In homes with hard water, mineral and metal deposits build up in the dishwasher's water lines over time and compromise the appliance's effectiveness. Calcium, rust and lime can also leave unsightly stains on the interior. Citric acid, a natural chelator, breaks down the deposits and removes the stains so your dishwasher looks and performs its best. The acid can also remove the white film produced by phosphate-free detergents and neutralize odors. Easy to obtain, non-toxic and environmentally friendly, citric acid can be used safely in plastic and stainless steel dishwashers.

Step 1

Remove all patterned dishes and glasses, as well as metal items, from the dishwasher prior to cleaning it to avoid damage. You can safely leave non-patterned or non-metal items in the dishwasher during the cycle, though for stain removal, it's best to run it empty.

Step 2

Pour 3 to 4 ounces of liquid or crystal citric acid into the dishwasher's detergent cup and close the lid.

Step 3

Close the dishwasher and run it on a normal wash cycle.

Step 4

Fill the detergent cup with your normal dishwasher detergent after the first cycle ends.
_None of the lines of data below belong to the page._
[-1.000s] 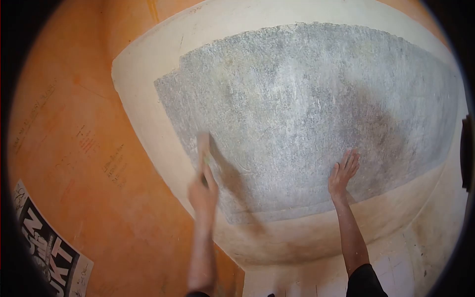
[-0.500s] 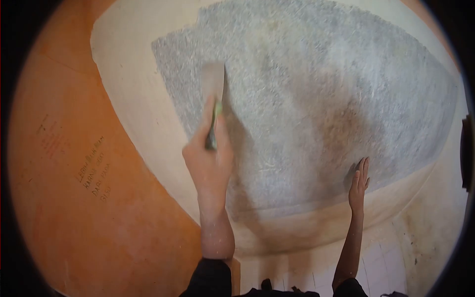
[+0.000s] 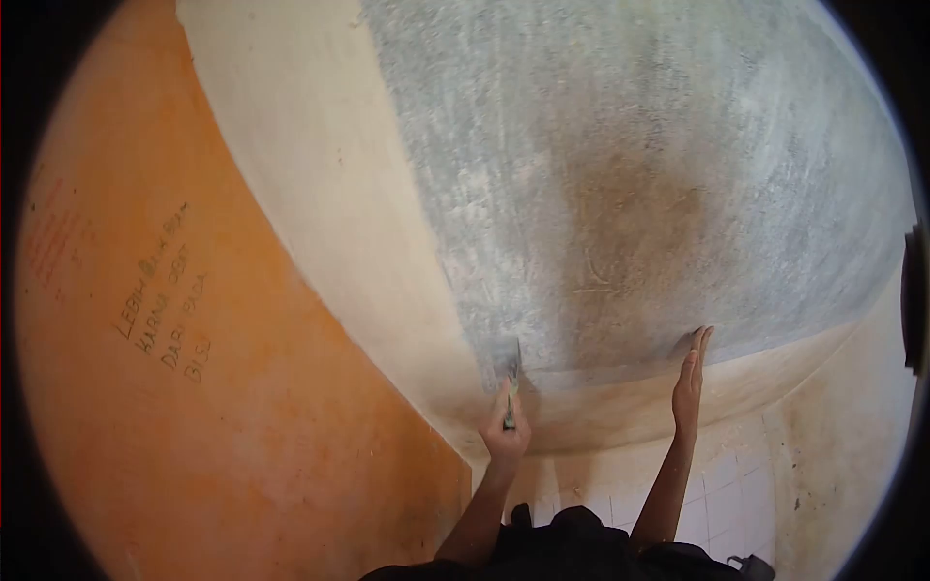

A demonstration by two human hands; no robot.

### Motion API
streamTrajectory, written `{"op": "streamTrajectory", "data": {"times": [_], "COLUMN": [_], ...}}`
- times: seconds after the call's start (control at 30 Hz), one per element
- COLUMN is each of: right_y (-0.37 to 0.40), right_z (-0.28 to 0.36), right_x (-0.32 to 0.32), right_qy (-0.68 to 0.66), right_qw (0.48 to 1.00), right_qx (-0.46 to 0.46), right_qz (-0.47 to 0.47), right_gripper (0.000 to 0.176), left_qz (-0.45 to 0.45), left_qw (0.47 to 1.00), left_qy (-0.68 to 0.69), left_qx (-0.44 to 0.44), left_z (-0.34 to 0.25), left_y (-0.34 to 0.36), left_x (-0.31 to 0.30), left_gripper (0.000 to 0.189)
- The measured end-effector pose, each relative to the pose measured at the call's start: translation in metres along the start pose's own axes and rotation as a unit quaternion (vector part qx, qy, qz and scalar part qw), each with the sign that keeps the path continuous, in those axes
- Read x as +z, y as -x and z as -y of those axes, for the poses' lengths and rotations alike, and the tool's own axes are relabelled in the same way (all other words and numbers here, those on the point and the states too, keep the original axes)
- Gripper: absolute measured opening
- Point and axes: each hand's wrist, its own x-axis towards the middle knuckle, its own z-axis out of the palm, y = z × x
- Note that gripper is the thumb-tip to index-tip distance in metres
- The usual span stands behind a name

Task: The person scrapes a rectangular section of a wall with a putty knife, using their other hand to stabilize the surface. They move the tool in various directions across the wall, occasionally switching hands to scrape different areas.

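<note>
My left hand [image 3: 504, 441] is closed around the handle of a putty knife [image 3: 509, 356], its blade pointing up against the wall. That blade lies at the lower left corner of a rough grey patch [image 3: 484, 174], close to where the grey meets the cream wall [image 3: 325, 136]. Farther right, my right hand [image 3: 687, 387] is stretched out with straight fingers, resting at the patch's lower edge and holding nothing I can see. A dark brownish shade covers the middle of the patch.
An orange wall [image 3: 242, 416] with handwriting [image 3: 165, 290] borders the cream surface on the left. White tiles [image 3: 722, 499] show at the lower right, below the cream band. A dark object [image 3: 914, 300] stands at the right edge of view.
My left hand has brought the putty knife down from the upper left of the grey patch to its lower left corner. My right hand stays near the lower edge. The view has shifted.
</note>
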Motion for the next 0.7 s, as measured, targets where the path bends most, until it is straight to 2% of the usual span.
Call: {"op": "streamTrajectory", "data": {"times": [0.03, 0.1, 0.17, 0.27, 0.3, 0.37, 0.43, 0.5, 0.53, 0.6, 0.7], "right_y": [-0.001, -0.002, 0.002, 0.004, 0.006, 0.006, 0.009, 0.010, 0.008, 0.007, 0.009], "right_z": [0.001, -0.004, -0.004, -0.001, -0.003, -0.006, -0.009, -0.012, -0.012, -0.011, -0.008], "right_x": [-0.001, -0.002, 0.000, 0.001, 0.004, 0.007, 0.010, 0.009, 0.011, 0.013, 0.012], "right_qy": [0.004, 0.005, 0.002, -0.006, -0.002, 0.004, 0.009, 0.013, 0.013, 0.014, 0.022], "right_qw": [1.000, 1.000, 1.000, 1.000, 1.000, 1.000, 1.000, 1.000, 1.000, 1.000, 1.000], "right_qx": [0.004, 0.001, -0.001, 0.005, 0.007, 0.006, 0.011, 0.011, 0.007, 0.006, 0.015], "right_qz": [-0.003, 0.003, 0.006, 0.008, 0.005, 0.008, 0.007, 0.010, 0.005, 0.006, 0.010], "right_gripper": [0.064, 0.064, 0.064, 0.064, 0.064, 0.064, 0.063, 0.063, 0.064, 0.064, 0.064], "left_qz": [-0.012, -0.018, -0.014, 0.003, -0.003, -0.048, -0.037, 0.030, 0.029, -0.018, -0.013], "left_qw": [1.000, 0.999, 0.997, 0.997, 0.997, 0.991, 0.997, 0.996, 0.995, 0.999, 0.999], "left_qy": [0.012, 0.033, 0.074, 0.078, 0.079, 0.018, 0.014, 0.015, 0.015, 0.042, 0.045], "left_qx": [0.002, 0.037, 0.017, 0.002, 0.000, 0.126, 0.068, -0.088, -0.091, -0.021, -0.015], "left_z": [0.000, -0.073, -0.121, -0.140, -0.126, -0.063, -0.011, 0.038, 0.043, 0.049, -0.001], "left_y": [-0.018, -0.078, -0.116, -0.143, -0.136, -0.103, -0.038, 0.033, 0.035, 0.038, -0.023], "left_x": [0.002, -0.015, -0.032, -0.043, -0.039, -0.020, -0.009, -0.008, -0.007, -0.005, -0.020], "left_gripper": [0.036, 0.038, 0.038, 0.038, 0.038, 0.038, 0.038, 0.038, 0.038, 0.039, 0.039]}}
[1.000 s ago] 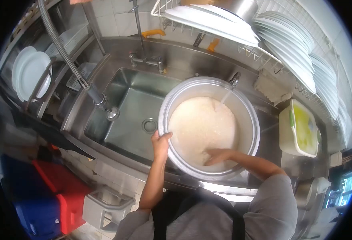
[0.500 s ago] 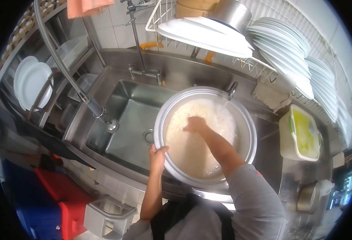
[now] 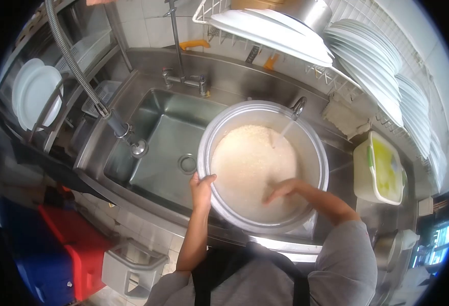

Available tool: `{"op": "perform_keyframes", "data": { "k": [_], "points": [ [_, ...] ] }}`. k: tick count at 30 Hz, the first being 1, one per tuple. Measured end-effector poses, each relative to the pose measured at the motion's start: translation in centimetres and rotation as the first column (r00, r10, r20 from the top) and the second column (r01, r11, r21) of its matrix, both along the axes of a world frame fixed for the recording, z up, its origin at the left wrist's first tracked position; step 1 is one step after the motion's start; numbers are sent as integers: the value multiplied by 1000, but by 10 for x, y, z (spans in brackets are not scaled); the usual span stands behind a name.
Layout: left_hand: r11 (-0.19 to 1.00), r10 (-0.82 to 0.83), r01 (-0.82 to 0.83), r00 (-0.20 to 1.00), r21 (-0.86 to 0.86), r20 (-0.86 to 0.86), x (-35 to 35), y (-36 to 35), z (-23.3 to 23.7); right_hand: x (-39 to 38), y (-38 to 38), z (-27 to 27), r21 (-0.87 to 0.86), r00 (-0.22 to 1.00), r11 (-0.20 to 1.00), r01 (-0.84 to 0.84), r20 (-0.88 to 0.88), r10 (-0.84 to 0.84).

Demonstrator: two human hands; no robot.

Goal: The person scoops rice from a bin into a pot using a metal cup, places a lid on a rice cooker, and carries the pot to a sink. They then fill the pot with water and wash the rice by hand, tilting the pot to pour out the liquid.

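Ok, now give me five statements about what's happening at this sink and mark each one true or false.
1. The left hand grips the rim of the large pot. True.
2. The right hand is outside the pot. False: it is inside, at the cloudy contents.
3. Water runs from a faucet into the pot. True.
4. A lid covers the pot. False: the pot is open.
5. In the picture, a pale tub stands right of the pot. True.

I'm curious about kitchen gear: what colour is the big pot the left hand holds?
The big pot is silvery grey; it shows best in the head view.
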State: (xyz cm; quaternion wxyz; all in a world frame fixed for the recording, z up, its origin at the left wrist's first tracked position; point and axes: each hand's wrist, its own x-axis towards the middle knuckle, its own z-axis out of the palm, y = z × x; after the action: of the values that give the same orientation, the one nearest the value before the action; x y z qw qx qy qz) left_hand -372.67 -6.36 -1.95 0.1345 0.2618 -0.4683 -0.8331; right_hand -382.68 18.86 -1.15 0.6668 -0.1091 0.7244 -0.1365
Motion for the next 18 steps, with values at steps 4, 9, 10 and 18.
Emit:
{"op": "perform_keyframes", "data": {
  "k": [4,9,10,18],
  "points": [
    [1000,1,0,998,-18,56,7,-6,4,42,-49,-26,-241,981,971,-3,-189,-44],
    [997,-68,70,994,-25,85,14,-17,5,41,-124,-60,-808,836,590,-6,-327,-440],
    [997,-77,78,994,-15,74,15,-18,4,23,-136,-82,-780,749,598,-184,-505,-429],
    [997,-81,82,996,-11,30,18,-18,-6,-111,-128,-76,-124,381,992,-16,-918,-108]
  ]
}}
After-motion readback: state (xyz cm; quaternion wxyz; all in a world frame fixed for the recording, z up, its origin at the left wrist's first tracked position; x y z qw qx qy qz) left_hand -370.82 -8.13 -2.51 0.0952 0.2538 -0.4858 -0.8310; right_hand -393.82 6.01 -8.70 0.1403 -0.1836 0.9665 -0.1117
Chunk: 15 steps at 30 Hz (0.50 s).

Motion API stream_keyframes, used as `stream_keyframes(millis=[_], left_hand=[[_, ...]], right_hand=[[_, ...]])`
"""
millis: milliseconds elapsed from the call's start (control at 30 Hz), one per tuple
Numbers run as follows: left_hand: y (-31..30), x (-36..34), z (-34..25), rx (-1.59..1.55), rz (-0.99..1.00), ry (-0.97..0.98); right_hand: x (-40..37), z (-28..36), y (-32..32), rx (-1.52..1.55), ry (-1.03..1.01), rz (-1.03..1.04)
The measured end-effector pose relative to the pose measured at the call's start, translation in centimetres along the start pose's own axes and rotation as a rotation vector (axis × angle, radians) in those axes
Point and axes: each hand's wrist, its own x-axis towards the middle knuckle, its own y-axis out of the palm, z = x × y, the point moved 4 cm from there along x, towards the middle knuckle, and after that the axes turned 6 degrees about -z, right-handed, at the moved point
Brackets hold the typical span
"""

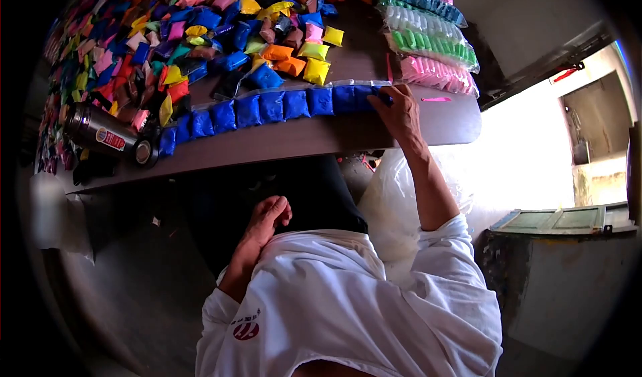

Close the cup and dishwasher door and run another normal wash cycle to remove all of the build-up and citric acid.

Step 5

Repeat steps two through four if traces of scale and scum remain.


Purchase citric acid in crystal form; you can usually find it in a grocery store's canning section. The crystals stay in the dishwasher's detergent cup until needed while liquid might drip out immediately, making it less effective.


Although citric acid is safe to use around children, store any unused portion in a childproof container or in a cabinet with a childproof latch.